Continue à accomplir ta mission auprès des Channa, Dara, des So Chean et aussi des Hoh.
(n'oublie pas de te consacrer un petit peu aux filles)
Et continue à murir ton projet. Tu sembles en pleine cogitation. Je suis curieuse de voir ce qui va en sortir.
Je t'embrasse TRES FORT.
Ecrit par : maman fière de bambou | 12.03.2008
Ma chtite Bambou,
j'aime beaucoup la tournure que prend ton blog, la manière dont tu arrives à nous faire comprendre ce que c'est que la vie pour les Cambodgiens...
J'aime la manière dont tu ne décris pas de manière toute rose la manière dont tu fais comprendre que aider, ce n'est pas toujours facile, ce n'est pas toujours bien vu et que là bas comme ailleurs il y a des gens avec qui ça accroche plus qu'avec d'autres...
Tu avances chaque jour un peu plus, tu découvres chaque jour un peu plus et chaque jour je te trouve un peu plus géniale.
Tu me manques et, à mon tour, je t'envoie tout plein de bizzzzzous!
Ecrit par : Lu | 12.03.2008
ouah ! plein de nouvelles photos sur le blog.

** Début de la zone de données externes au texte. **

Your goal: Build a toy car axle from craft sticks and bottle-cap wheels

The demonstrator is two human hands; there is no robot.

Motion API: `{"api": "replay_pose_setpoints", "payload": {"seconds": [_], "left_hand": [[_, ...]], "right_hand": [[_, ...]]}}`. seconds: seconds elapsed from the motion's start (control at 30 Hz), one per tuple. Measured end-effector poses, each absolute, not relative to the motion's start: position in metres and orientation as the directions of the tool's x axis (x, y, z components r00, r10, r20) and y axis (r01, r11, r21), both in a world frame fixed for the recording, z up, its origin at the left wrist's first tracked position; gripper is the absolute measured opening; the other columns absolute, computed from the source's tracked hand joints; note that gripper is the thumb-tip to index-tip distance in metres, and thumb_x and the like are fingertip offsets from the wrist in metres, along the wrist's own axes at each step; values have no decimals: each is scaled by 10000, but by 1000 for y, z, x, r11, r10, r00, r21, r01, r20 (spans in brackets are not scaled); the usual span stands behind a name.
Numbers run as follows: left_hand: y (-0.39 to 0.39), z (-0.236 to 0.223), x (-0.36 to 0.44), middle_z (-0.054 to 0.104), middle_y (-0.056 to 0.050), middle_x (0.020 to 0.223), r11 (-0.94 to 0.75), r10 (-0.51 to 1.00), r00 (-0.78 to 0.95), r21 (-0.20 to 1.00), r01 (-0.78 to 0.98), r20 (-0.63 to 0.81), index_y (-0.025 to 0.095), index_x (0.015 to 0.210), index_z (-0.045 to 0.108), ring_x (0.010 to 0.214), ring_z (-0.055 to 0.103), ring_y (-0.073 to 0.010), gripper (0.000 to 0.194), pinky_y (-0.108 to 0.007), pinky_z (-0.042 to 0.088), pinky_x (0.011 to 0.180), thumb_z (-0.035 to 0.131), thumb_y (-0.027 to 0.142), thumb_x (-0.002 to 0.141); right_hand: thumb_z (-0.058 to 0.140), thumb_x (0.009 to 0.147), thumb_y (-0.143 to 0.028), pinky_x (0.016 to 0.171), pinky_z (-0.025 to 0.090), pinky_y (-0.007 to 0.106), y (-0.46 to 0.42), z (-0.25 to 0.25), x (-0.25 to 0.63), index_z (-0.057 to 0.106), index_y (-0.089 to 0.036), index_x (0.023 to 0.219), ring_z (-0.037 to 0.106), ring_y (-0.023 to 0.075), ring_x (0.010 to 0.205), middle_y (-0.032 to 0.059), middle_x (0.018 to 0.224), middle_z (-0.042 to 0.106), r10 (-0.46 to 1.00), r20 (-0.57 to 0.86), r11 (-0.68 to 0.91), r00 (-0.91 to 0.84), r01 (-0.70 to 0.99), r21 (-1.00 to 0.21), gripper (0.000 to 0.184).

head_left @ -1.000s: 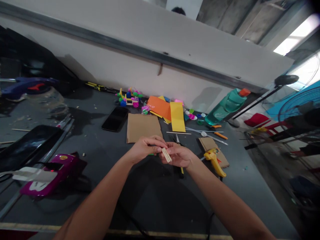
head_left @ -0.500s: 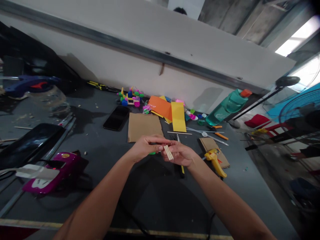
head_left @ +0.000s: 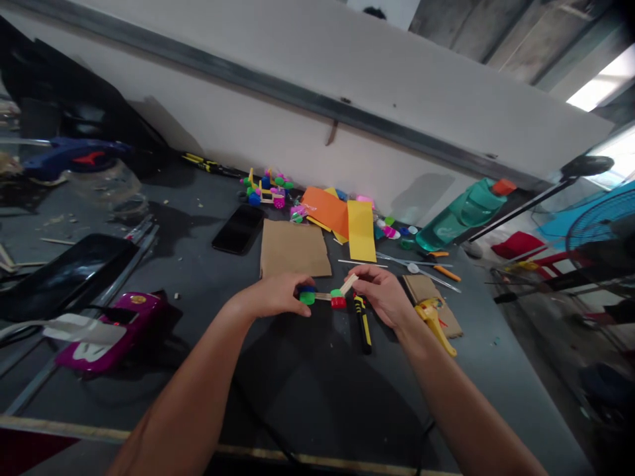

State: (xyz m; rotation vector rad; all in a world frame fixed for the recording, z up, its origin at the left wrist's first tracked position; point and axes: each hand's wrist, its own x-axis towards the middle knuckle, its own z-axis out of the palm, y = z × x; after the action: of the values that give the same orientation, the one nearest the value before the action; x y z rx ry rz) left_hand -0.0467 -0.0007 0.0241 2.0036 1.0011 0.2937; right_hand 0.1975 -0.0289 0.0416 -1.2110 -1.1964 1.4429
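My left hand [head_left: 278, 295] rests low on the dark table [head_left: 307, 396], its fingers closed on the left end of a small craft car [head_left: 322, 297] made of wooden sticks with green, blue and red bottle-cap wheels. My right hand [head_left: 380, 294] pinches a short wooden stick [head_left: 348, 284] and holds its lower end against the car's right end, above the red wheel. A black and yellow utility knife [head_left: 364, 322] lies just under the right hand.
A brown cardboard sheet [head_left: 294, 248], orange and yellow paper [head_left: 361, 230], a black phone [head_left: 239, 229] and a second cap car [head_left: 268, 187] lie behind. A yellow glue gun [head_left: 437, 318] is at the right, a teal bottle [head_left: 459, 211] beyond it, a magenta device [head_left: 112, 328] at the left.
Both hands dropped from in front of me to the table. They drew apart, and the capped stick car now shows between them. The camera shifted slightly.
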Motion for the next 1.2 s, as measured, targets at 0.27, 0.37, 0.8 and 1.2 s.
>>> {"api": "replay_pose_setpoints", "payload": {"seconds": [0.27,0.37,0.8,1.2], "left_hand": [[0,10,-29,672,-66,1008,-381,789,602,676,631,-118,206,1061,610,893,613,-253,399,-313,430,710,623,397,711],[0,8,-27,672,-57,1029,-388,794,600,673,629,-103,215,1075,605,911,611,-252,398,-312,429,714,615,393,718],[0,5,-24,674,-30,997,-408,799,597,664,627,-72,230,1041,609,856,618,-219,362,-298,425,698,634,384,714],[-1,3,-23,680,-37,987,-432,791,611,671,603,-40,215,1009,623,848,623,-220,326,-289,424,682,648,346,711]], "right_hand": [[673,718,-280,689,493,295,-26,30,180,642,-201,843,610,159,727,25,804,669,980,141,181,-140,328,-927,151],[655,737,-273,644,477,277,-29,20,179,643,-202,847,587,147,679,19,778,659,974,182,222,-134,428,-876,131],[646,762,-275,651,478,270,-33,0,184,655,-225,884,608,152,722,21,821,666,962,224,274,-158,579,-768,132],[649,771,-259,653,468,261,-34,1,181,654,-226,866,607,144,715,9,795,656,946,242,324,-215,619,-716,100]]}}
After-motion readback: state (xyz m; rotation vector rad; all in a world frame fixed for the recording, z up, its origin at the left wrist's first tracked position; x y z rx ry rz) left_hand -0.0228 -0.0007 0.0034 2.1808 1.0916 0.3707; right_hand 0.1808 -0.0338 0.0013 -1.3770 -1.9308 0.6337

Au fait, qu'est-ce que c'est Srok Srae ?
Je t'embrasse ma grande
Ecrit par : maman | 15.03.2008
Le srok Sraé c'est la rizière. Par extension cela désigne le Cambodge rural. Enfin que Bambou me corrige si elle n'est pas d'accord, mais c'est ainsi que je l'entends de mon oreille de géographe.
J'aime vraiment beaucoup ta façon de parler des filleuls Eva, je trouve qu'elle est très clairvoyante.
Je retrouve dans cet article de ton blog ce dont nous avons discuté l'autre jour à Samaki, et ce que tu m'as appris sur les filleuls et leur relation à l'ONG. Je crois que ta conception du parrainage est plus "durable"* que de simplement donner de l'argent à un gosse parce qu'il est pauvre et a une bonne tête comme cela semble être souvent le cas dans beaucoup d'ONG d'aide à l'enfance.
*comme pour le "développement durable" : une façon de voir à long terme et qui cherche à influencer positivement l'avenir. En anglais le terme est "sustainable" je trouve que c'est plus parlant pour évoquer la démarche.
Ecrit par : Juli | 15.03.2008
Oui, compliqué, surtout quand dans sa famille, tout le monde travaille aussi tôt, peut-être qu'il n'a personne en dehors du parrain pour lui rappeler l'importance d'aller à l'école.